• [What is required]
The whole listing below needs to be duplicated exactly, pictures aside.

• [Data provided]
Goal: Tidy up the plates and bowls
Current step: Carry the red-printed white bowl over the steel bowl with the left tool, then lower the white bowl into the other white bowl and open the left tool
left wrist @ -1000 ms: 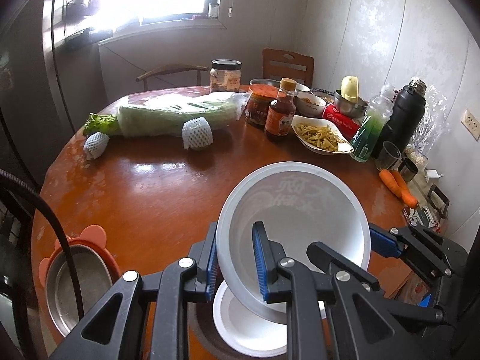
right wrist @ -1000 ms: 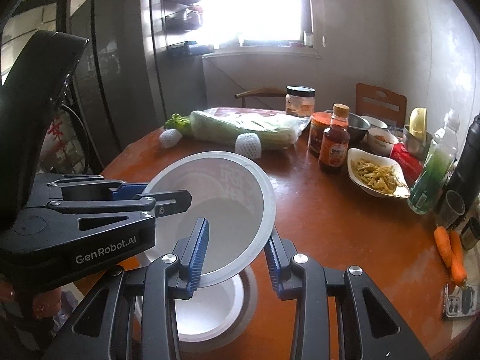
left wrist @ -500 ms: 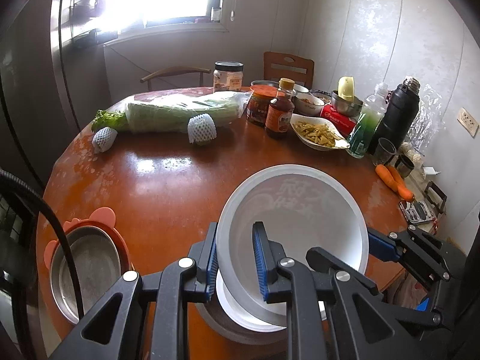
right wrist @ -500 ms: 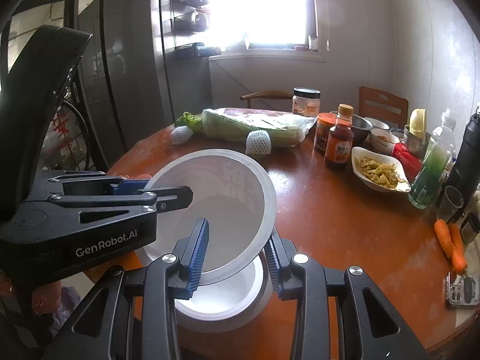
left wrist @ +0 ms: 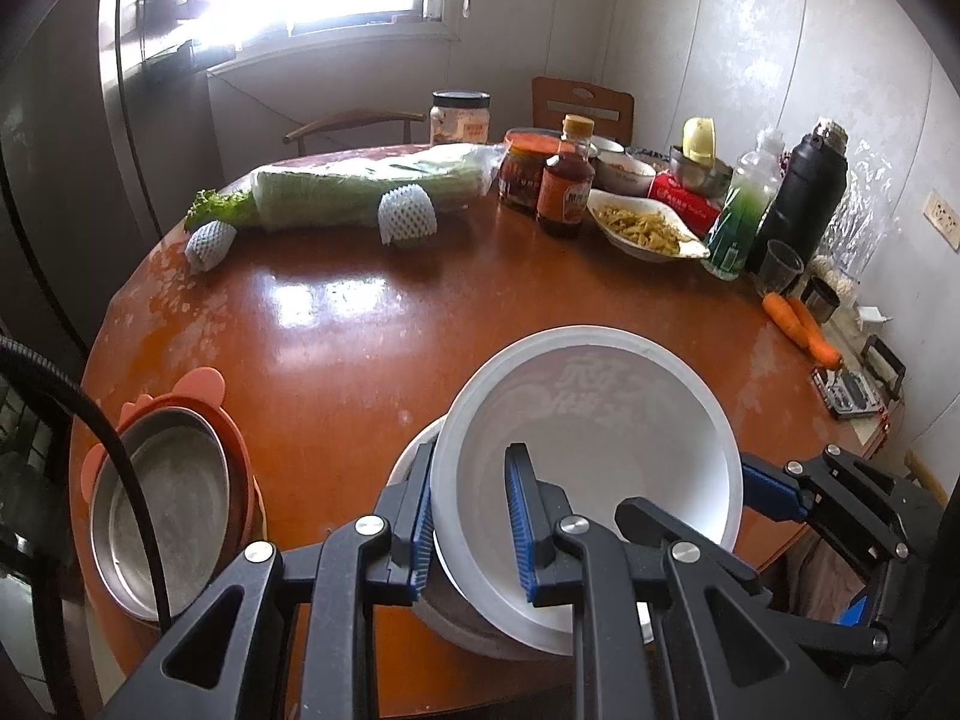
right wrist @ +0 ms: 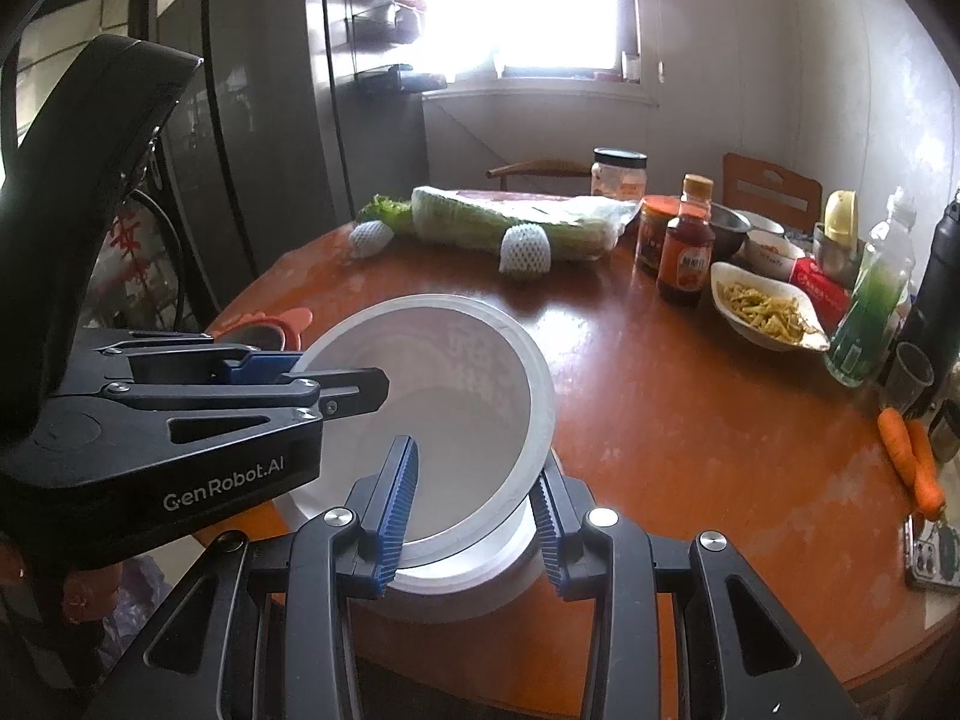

• [Written solution]
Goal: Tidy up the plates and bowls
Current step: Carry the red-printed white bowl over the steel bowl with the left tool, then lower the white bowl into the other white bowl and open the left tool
left wrist @ -1000 ms: 
right wrist @ -1000 ms: 
left wrist @ -500 ms: 
right wrist @ -500 ms: 
left wrist @ +0 ms: 
right wrist @ +0 ms: 

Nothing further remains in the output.